1. Introduction
The development of ViT can be traced back to 2017 when the Attention Is All You Need paper proposed the transformer structure for realizing machine translation tasks.[1] Later, the transformer structure was widely used in speech recognition, natural language processing and other fields, and it was also explored and attempted in the image field. In 2018, some scholars proposed to use a transformer instead of CNN, which was called Image Transformer, but the effect was not as good as CNN. [2]Until 2020, the ViT model proposed by the Google team[3] used the transformer structure to realize the image classification task, and achieved comparable performance with the CNN model, which is called “Vision Transformer”.[4]
According to He et al, ResNet50 is a convolutional neural network model with 50 convolutional layers. It was proposed by researchers at Microsoft and won the ImageNet Large Scale Visual Recognition Challenge (ILSVRC) in 2016. The model adopts the idea of residual learning to avoid the gradient vanishing problem of deeper networks while ensuring the expressive power of deeper networks.[5]The principle of ResNet50 is mainly to fuse the feature maps of the previous layers with those of the later layers through direct connections across channels, so that the whole model can be deeper and maintain a certain gradient flow, avoiding the deep network's gradient vanishing problem. Meanwhile, techniques such as batch normalization, pre-activation and residual block are also used to further improve the expressive ability and training speed of the model.
The CIFAR-10 dataset is open-access and is often used to train and evaluate computer vision algorithms. Since the images in the dataset are small, the algorithms can be trained and tested quickly, and it is suitable as an entry-level dataset for training and testing some basic computer vision algorithms, such as object recognition, classification, localization, tracking, and other tasks. Another important significance of the CIFAR-10 dataset is that it has also become a standard benchmark dataset for the evaluation of some deep learning algorithms, such as ResNet50, Inception, etc. Part of CIFAR-10 is shown in Fig. 1:

Figure 1. Selected images in CIFAR-10
This paper explores the performance of ViT model in small-scale image classification tasks by comparing the performance of the traditional ViT model and ResNet50 on the CIFAR10 dataset. Since the performance of ViT is slightly inferior in dealing with small-scale datasets, this paper will improve the traditional ViT model by introducing a variable convolutional layer to construct a CNN-ViT model, and further compare the performance of the three models on the CIFAR10 dataset.
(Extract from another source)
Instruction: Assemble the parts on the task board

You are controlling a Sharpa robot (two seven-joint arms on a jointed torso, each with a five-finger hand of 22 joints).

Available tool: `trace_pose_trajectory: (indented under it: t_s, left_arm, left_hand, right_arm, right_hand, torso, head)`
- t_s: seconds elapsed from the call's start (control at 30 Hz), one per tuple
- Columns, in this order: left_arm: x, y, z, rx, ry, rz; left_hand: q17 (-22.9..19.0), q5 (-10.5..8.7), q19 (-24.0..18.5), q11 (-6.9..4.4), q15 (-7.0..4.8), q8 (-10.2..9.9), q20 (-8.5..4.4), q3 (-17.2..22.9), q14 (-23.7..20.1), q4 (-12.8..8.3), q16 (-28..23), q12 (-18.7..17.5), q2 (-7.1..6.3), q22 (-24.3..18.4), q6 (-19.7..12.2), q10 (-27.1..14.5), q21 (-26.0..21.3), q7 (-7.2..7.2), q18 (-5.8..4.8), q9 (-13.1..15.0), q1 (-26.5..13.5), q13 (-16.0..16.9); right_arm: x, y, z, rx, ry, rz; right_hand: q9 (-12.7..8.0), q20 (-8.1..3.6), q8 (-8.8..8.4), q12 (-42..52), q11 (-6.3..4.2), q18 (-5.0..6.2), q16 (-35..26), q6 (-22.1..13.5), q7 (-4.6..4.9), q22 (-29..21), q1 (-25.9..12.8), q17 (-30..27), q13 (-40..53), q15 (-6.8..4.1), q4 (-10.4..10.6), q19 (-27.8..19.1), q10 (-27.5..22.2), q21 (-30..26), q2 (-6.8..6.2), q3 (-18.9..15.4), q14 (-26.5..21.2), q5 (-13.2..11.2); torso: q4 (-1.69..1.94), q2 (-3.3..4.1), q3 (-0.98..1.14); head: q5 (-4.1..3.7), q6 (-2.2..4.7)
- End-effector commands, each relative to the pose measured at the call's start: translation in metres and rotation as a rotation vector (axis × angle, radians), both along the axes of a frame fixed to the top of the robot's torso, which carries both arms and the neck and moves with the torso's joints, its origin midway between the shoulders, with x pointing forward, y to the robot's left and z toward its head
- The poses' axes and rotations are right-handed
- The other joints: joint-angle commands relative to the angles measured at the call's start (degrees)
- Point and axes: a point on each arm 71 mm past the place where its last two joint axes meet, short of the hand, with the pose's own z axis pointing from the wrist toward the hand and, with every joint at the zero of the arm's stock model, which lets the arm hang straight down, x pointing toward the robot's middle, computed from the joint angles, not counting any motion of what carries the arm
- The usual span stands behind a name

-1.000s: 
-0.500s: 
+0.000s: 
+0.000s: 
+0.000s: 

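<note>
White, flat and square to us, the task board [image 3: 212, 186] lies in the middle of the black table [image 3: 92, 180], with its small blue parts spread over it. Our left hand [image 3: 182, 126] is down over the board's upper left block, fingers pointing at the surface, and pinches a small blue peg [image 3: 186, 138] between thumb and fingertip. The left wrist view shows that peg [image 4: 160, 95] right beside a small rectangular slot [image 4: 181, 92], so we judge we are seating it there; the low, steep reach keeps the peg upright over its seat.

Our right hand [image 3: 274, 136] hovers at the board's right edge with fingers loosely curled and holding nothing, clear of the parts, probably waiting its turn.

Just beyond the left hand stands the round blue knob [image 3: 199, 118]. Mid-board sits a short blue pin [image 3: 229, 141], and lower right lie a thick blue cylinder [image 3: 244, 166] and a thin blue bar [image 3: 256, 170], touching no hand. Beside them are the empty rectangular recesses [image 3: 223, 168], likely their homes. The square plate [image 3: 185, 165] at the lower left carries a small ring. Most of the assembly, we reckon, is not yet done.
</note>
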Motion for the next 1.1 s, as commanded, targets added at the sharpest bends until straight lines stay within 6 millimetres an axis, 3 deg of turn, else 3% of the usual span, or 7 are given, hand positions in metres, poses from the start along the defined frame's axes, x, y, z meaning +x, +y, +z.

Compared with the existing literature, the possible marginal innovations of this paper are: (a) Introducing variable convolutional layer to construct CNN-ViT model, in this paper, CNN-ViT model is constructed by introducing variable convolutional layer, which mixes convolutional neural network and ViT model, to give full play to the advantages of each of them. Compared with the traditional ViT model, the CNN-ViT model has better feature extraction capability and higher classification accuracy and shows better performance when dealing with a variety of datasets such as the CIFAR10 dataset. (b) Constructing hybrid visual models to improve generalization ability, in this paper, the generalization ability of the ViT model on small-scale datasets is improved by constructing hybrid visual models. The hybrid model fully exploits the inter-correlation between data to enhance the generalization ability of the model in dealing with small-scale datasets where ViT is not originally dominant. The results show that the hybrid visual model plays an important role in improving the generalization ability of the ViT model.
2. Research Methodology
2.1. Selection of Dataset
In this study, many factors are considered and finally, CIFAR-10 was decided to be chosen as the training dataset.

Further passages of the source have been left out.